Work required:
Among the lines of the records below, copy those that hold the word "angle".

Data supplied:
<<<<

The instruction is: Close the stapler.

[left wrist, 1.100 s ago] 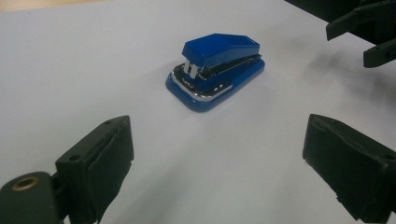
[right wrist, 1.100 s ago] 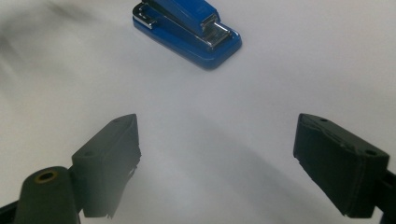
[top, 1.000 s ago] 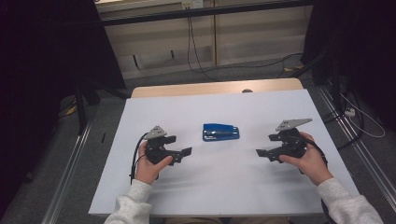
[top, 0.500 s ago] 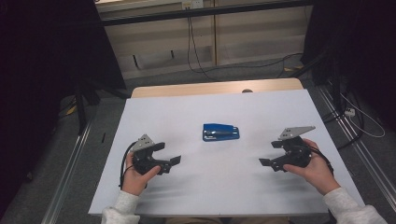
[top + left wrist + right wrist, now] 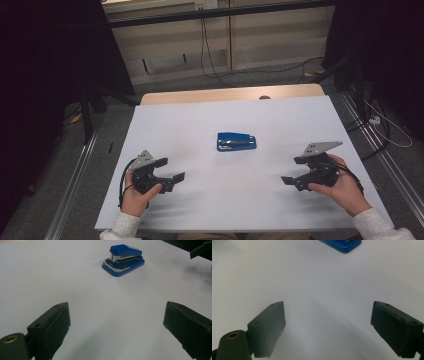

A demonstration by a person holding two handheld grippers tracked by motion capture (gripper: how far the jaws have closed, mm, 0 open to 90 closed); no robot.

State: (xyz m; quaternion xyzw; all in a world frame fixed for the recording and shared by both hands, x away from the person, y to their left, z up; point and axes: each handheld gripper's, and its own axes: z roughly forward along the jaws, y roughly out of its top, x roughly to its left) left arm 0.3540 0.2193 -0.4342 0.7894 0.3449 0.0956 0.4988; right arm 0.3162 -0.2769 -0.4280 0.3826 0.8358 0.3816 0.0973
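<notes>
Here the left gripper and right gripper (jaws wide, empty) have drawn back toward the table's near edge, leaving the blue stapler untouched.

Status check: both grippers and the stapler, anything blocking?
Left gripper open, empty, near table edge. Right gripper open, empty, opposite side. Blue stapler flat mid-table, untouched. Nothing between either gripper and it.

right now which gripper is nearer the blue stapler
Left, though only slightly. The left gripper sits toward the person and to the left of the blue stapler; the right gripper sits toward the person and to its right. Neither touches it.
</notes>
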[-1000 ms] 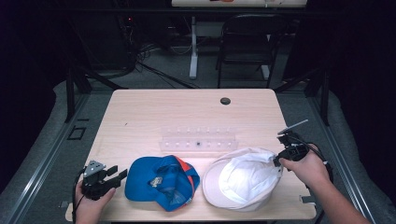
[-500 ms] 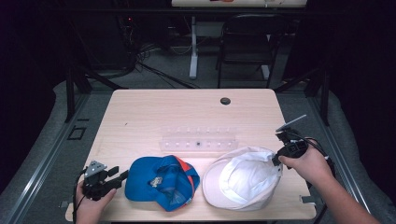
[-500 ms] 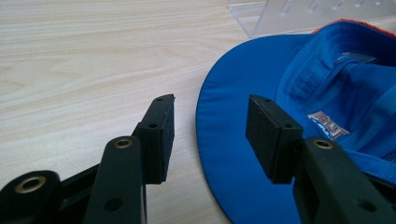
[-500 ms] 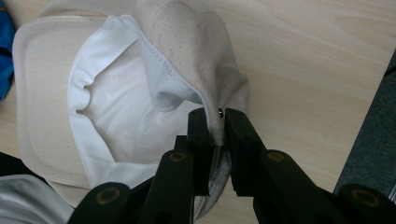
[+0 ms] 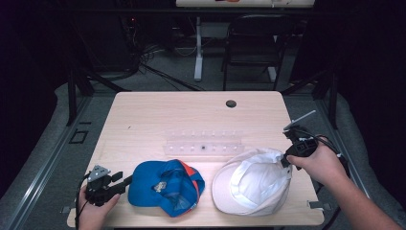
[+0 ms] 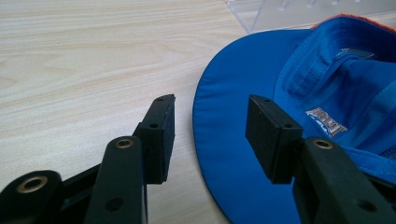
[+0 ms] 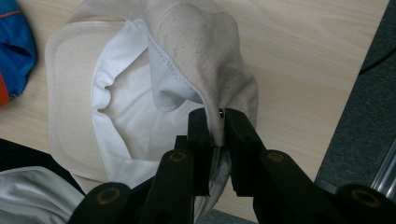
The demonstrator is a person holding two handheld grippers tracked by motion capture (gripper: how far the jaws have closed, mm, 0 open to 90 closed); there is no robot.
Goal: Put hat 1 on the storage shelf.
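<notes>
The white cap (image 5: 253,184), at 5 o'clock on the table (image 5: 191,120), is pinched at its rim by the clamped right gripper (image 7: 217,122), presumably for lifting; the left gripper (image 6: 210,135) is held agape astride the brim of the blue cap (image 6: 299,93), at 7 o'clock, gripping nothing.

A blue cap (image 5: 165,188) with orange trim, a cream-white cap (image 5: 253,187), pale woodgrain table (image 5: 191,120).
</notes>
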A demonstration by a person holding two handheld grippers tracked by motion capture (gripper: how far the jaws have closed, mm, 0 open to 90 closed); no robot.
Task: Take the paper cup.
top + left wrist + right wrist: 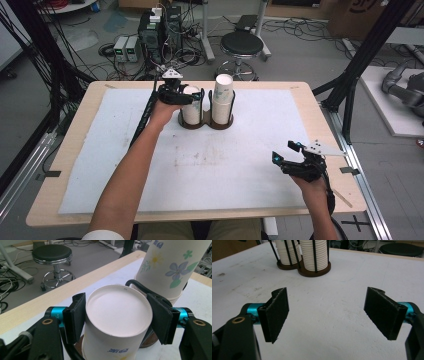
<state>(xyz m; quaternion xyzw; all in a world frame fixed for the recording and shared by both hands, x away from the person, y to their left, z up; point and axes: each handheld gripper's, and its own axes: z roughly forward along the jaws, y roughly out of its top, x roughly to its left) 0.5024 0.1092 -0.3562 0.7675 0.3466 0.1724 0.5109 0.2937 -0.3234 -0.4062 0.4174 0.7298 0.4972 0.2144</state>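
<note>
The step in hand looks like pulling the top paper cup [117,315] off the shorter of two upside-down stacks in a two-ring cup holder [206,123]. The holder sits toward the far edge of the surface [200,165], and the cup stack in question is in its left ring, beside the taller stack [223,97] in the right ring.

The left tool [117,317] has its two black pads on opposite sides of that top cup near its upturned base; the left pad is against the wall, the right one is touching or nearly so, so I read it as pinching the cup. The right tool [329,315] hovers over the bare surface, well in front of the holder and to its right, with its pads spread wide and nothing between them.

The next move probably calls for a straight lift along the holder's wire posts, with a grip firm enough to free one cup yet light enough not to crush it or drag the cups below.

The left gripper view gives the pad contact and the flower print on the taller stack; the high view hides that under the hand. The right gripper view shows the ribbed rims of both stacks and the holder's dark base [312,271]. The high view alone relates both hands to the holder.
</note>
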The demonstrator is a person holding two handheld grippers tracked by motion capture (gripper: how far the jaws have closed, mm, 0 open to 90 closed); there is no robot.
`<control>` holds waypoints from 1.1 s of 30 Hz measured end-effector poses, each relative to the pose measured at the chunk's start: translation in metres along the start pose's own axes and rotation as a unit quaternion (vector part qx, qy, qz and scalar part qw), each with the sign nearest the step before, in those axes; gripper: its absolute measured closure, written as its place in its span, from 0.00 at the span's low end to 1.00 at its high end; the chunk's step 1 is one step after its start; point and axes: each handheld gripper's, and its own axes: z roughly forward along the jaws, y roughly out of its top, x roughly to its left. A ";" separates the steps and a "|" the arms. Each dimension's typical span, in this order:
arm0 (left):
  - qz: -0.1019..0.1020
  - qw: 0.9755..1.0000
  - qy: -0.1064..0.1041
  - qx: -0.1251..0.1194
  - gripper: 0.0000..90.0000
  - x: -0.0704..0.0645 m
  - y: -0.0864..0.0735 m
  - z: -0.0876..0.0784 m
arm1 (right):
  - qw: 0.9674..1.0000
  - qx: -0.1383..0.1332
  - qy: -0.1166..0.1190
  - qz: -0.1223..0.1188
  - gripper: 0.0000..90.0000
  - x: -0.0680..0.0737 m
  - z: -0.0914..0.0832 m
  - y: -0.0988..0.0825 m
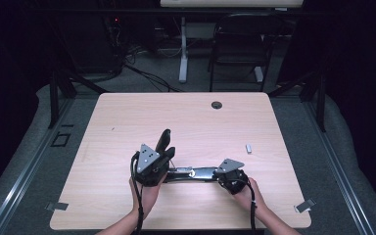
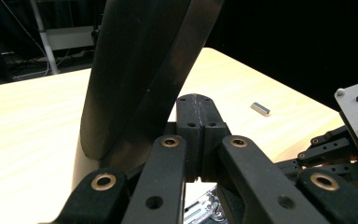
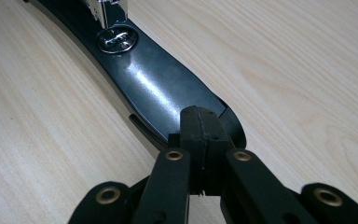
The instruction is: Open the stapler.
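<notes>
- Two forearms come in at the bottom of the high view, each hand holding a gripper over the near part of the table (image 1: 127, 122).
- Between the two lies a long black stapler (image 1: 196, 173), opened up: its base stretches flat across the table and its top arm (image 1: 163, 142) stands tilted upward at the left end.
- At that hinge end sits the left gripper (image 1: 162, 164); the right gripper (image 1: 214, 174) is at the stapler's other end.
- Well apart, to the right, a small strip of staples (image 1: 248, 148) lies on the table.
- From the left gripper view, the fingers (image 2: 187, 140) are pressed together with nothing visible between them. The raised top arm (image 2: 140, 70) rises just beside them, and I cannot tell whether they touch it.
- Farther off in that view lie the strip of staples (image 2: 260, 108) and, at the right edge, the right gripper.
- From the right gripper view, the fingers (image 3: 191, 140) are also closed flat against each other, their tips over the rounded end of the stapler's base (image 3: 158, 88); whether they press on it cannot be told.
- Up that base a shiny metal plate (image 3: 116, 39) shows on the black surface.
</notes>
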 end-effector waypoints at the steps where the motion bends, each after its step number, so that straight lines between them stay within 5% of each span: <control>1: 0.000 1.000 0.000 0.000 1.00 0.000 0.000 0.000 | 1.000 0.000 0.000 0.000 1.00 0.000 0.000 0.000; 33: -0.007 1.000 0.007 0.005 1.00 0.015 0.002 -0.014 | 1.000 0.005 0.003 -0.002 1.00 -0.001 0.000 0.001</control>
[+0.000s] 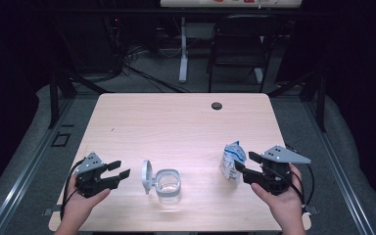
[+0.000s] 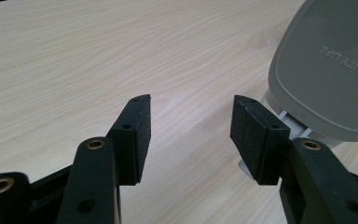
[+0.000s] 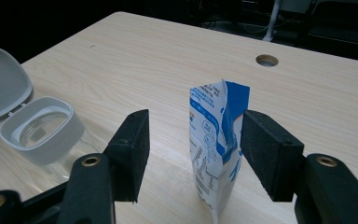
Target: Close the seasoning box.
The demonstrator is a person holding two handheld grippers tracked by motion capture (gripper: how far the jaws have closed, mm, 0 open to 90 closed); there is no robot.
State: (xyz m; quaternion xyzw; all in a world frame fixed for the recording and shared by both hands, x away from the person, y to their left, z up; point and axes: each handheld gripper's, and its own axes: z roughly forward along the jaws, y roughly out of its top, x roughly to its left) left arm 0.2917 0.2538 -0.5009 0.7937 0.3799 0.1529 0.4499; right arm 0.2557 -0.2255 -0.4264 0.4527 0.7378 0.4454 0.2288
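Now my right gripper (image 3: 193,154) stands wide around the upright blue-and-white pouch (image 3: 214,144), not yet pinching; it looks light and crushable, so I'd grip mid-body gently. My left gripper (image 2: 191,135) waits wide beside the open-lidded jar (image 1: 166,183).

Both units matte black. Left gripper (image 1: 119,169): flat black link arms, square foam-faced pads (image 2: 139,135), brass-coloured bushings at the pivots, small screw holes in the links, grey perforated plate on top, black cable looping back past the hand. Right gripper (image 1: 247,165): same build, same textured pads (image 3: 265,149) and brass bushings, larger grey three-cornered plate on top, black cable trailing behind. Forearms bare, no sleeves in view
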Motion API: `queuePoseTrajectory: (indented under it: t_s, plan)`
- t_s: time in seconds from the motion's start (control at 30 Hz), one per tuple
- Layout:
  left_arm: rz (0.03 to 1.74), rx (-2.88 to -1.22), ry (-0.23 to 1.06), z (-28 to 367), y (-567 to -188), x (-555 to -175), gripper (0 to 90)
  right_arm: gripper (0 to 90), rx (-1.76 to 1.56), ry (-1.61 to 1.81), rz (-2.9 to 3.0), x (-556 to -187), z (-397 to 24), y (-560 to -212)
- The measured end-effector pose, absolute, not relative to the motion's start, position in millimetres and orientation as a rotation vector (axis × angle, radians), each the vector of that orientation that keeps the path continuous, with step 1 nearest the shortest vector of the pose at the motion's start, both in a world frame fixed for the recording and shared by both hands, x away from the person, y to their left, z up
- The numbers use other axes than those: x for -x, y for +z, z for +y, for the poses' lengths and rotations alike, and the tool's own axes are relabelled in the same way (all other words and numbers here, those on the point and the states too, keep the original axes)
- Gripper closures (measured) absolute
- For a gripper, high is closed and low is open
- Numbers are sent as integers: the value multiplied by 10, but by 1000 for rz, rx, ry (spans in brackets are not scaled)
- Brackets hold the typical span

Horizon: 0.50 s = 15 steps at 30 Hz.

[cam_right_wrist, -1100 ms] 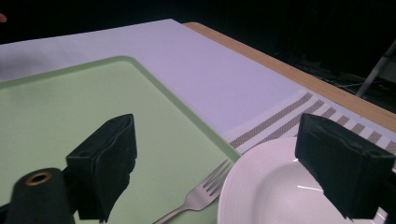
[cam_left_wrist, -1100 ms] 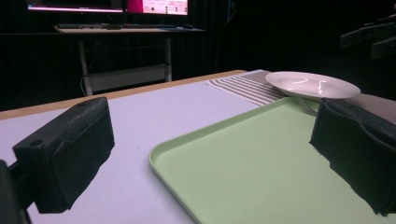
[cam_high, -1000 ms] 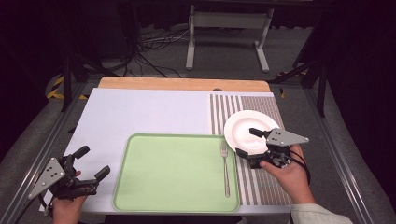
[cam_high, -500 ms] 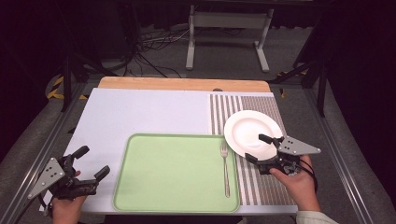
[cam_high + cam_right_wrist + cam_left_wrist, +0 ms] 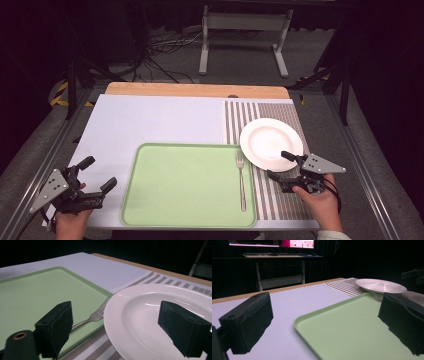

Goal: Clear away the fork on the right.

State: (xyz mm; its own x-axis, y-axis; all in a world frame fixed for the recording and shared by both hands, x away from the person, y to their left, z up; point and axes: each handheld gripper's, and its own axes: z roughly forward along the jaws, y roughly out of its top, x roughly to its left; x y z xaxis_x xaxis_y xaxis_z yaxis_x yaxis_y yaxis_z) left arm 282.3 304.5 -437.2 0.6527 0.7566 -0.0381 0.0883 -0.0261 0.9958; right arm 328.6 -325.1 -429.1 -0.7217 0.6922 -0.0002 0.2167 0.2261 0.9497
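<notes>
No text, label, brand, number or sign can be read anywhere. The two lit screens on the dark desk beyond the far edge of the pale wooden-rimmed table show bright white and pink bands, but nothing on them is sharp enough to make out. The yellow-and-black hazard striping on the floor, off the table's far left corner, carries no lettering.
</notes>
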Motion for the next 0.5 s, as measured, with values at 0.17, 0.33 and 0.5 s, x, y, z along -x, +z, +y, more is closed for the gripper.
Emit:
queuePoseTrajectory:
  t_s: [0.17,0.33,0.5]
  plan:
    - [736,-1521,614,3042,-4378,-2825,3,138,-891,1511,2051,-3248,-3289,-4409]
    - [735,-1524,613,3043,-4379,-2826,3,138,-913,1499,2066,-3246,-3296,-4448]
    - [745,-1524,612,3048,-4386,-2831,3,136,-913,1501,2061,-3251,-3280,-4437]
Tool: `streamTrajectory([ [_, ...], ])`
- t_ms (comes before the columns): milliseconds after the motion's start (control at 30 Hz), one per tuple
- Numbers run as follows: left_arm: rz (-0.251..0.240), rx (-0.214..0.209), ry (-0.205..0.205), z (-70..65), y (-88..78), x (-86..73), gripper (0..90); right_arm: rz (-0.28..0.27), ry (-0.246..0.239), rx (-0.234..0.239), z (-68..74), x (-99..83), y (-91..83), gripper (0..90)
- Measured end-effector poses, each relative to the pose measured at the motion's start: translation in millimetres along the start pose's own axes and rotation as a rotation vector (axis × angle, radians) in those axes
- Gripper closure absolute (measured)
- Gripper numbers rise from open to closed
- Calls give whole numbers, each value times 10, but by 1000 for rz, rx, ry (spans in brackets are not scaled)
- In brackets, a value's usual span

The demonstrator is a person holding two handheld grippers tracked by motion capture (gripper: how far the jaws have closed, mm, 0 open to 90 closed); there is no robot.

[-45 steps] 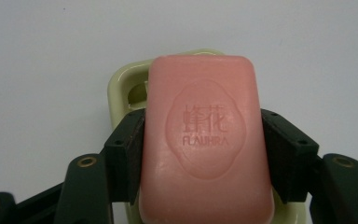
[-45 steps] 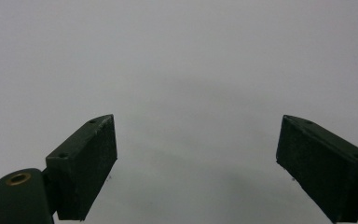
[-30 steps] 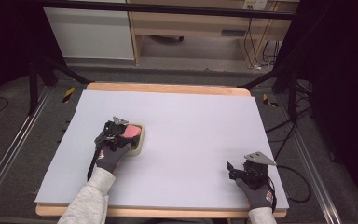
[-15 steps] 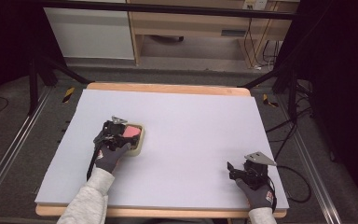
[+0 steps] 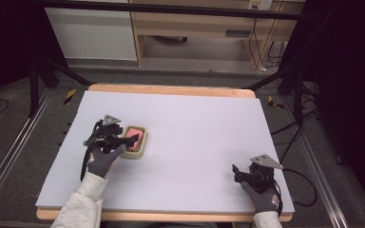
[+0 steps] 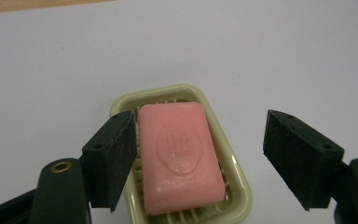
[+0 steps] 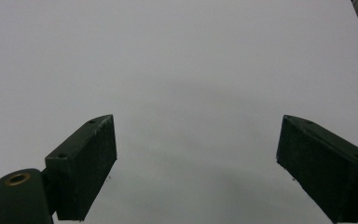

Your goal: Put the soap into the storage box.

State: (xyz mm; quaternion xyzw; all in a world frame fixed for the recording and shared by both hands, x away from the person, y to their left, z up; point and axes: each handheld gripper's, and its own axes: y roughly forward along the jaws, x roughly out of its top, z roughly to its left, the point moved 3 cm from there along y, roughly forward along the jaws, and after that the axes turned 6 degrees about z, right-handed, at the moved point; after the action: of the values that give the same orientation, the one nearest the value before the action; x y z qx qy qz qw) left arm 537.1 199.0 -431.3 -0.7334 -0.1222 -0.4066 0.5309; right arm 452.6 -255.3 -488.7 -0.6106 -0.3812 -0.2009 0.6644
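The pink soap point(image 6: 181, 157) is being straddled by the wide-spread left gripper point(image 6: 200, 161); closure is judged next.

The only marking is an oval stamp pressed into the top face of the pink soap bar point(image 6: 181, 158), which lies in the soap dish point(image 6: 235, 186) between the spread jaws of the left hand-held gripper point(image 6: 200, 158). Its raised characters are too soft to read. No other text is legible.
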Motion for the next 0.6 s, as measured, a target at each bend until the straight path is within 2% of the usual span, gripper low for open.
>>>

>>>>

Written solution:
- The measured end-effector pose, absolute, not relative to the motion's start, position in millimetres and orientation as a rotation vector (axis × angle, radians), each the vector of that orientation that keeps the path continuous, with step 1 nearest the shortest vector of the pose at the motion's start, both in a world frame fixed for the recording and shared by both hands, x away from the person, y to their left, z up
- Measured end-effector poses, each relative to the pose measured at the motion's start: translation in millimetres along the start pose's own axes and rotation as a rotation vector (axis × angle, radians) in those axes

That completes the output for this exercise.